The Rescue Letter

I fill your cracks and crevices and places of silences between breaths
it’s my body to yours, into yours, intertwined, mixed to a heaven

I want to fill you like a billet-doux to a perfumed paper envelope
I’ll seal you with a kiss (and go),
to dampen your edges until you close and cave inside
and carve a place, a date, a new name into the skin you wear (for me)
I’ll send you deep in a foreign place along trees that weep as you go and wild flowers with too many colors and a street address of a dream

and then you’ll open here and you’ll surpass the color fields and lamenting leaves until they rise and bloom too ripe

and their bodies will be your crown of gold,
my king.

and that is where you’ll find
all the city lights I couldn’t give you.

we loved with a love like a forest fire,
it was beautiful in all the ways it could

and tonight I will stay awake until midnight—because that is when I learn the most.

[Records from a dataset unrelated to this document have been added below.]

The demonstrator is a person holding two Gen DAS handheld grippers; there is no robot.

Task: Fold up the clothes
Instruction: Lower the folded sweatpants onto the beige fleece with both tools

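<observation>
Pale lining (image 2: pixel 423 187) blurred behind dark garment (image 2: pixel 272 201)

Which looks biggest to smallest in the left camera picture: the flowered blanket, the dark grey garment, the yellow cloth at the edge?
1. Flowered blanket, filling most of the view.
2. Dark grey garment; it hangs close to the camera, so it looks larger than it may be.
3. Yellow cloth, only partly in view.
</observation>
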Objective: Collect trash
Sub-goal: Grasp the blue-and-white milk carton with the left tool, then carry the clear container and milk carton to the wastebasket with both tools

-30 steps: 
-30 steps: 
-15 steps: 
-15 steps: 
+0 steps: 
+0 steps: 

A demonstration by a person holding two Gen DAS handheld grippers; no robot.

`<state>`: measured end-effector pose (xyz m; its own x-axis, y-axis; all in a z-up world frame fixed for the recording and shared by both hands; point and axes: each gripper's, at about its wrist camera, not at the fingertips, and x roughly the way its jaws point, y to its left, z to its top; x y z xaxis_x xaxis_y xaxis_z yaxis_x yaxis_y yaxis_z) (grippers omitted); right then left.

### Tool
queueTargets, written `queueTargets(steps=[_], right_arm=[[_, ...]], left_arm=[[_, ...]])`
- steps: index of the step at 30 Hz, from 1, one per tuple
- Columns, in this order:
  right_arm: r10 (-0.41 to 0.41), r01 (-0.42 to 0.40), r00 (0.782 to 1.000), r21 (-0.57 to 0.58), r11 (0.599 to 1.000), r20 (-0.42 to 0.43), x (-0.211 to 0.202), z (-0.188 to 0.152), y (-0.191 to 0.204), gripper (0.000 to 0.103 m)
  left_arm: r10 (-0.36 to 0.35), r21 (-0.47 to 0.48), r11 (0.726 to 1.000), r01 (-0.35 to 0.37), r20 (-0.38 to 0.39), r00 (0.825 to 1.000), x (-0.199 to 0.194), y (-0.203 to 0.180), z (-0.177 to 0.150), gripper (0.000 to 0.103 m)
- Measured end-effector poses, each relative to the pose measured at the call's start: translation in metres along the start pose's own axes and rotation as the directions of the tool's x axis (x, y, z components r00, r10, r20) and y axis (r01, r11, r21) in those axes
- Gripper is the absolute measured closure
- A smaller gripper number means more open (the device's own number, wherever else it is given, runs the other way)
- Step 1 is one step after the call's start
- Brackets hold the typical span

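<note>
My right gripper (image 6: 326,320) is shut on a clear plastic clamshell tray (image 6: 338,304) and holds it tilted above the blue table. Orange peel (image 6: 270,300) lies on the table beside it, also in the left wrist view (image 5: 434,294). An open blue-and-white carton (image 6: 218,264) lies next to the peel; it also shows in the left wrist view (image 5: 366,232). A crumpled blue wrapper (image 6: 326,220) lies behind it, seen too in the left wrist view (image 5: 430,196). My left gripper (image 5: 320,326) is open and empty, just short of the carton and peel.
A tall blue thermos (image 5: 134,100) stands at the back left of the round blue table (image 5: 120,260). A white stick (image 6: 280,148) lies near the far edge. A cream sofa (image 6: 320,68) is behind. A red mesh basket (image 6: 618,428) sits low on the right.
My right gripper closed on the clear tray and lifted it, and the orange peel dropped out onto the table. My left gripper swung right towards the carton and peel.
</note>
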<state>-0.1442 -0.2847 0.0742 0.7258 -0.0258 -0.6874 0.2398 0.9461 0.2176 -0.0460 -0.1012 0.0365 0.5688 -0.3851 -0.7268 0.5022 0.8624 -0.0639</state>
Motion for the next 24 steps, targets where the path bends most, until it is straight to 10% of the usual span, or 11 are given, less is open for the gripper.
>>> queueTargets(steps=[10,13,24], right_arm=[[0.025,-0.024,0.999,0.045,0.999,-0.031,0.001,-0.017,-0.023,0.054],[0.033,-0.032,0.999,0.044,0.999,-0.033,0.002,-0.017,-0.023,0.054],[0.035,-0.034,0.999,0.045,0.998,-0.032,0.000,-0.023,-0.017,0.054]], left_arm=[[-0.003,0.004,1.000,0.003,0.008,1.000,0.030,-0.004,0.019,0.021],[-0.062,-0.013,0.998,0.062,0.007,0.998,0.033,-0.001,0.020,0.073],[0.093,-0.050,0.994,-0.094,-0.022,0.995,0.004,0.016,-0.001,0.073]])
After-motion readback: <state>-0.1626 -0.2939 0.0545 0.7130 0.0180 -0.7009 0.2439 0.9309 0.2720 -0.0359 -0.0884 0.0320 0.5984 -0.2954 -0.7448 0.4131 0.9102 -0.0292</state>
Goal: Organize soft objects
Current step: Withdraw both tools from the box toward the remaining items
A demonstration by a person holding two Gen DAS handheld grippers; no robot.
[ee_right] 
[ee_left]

And that is what I look for most to write into constitutions,
the words that fall between your bed and the wall at night,
and get washed into your pillow case,
that never make their way into their intended audience.
The love you feel against two things that don’t belong together,
the unorthodox words that are the only ones that can adequately explain your inspirations.
The words that grow on trees and leap into the air and make wind that pulls pollen into your eyes and you rub them without knowing, you hold the world in your hands.

when it is not, no longer, the dead that must be saved (resurrected).
when it is rather those of them that claim to be alive.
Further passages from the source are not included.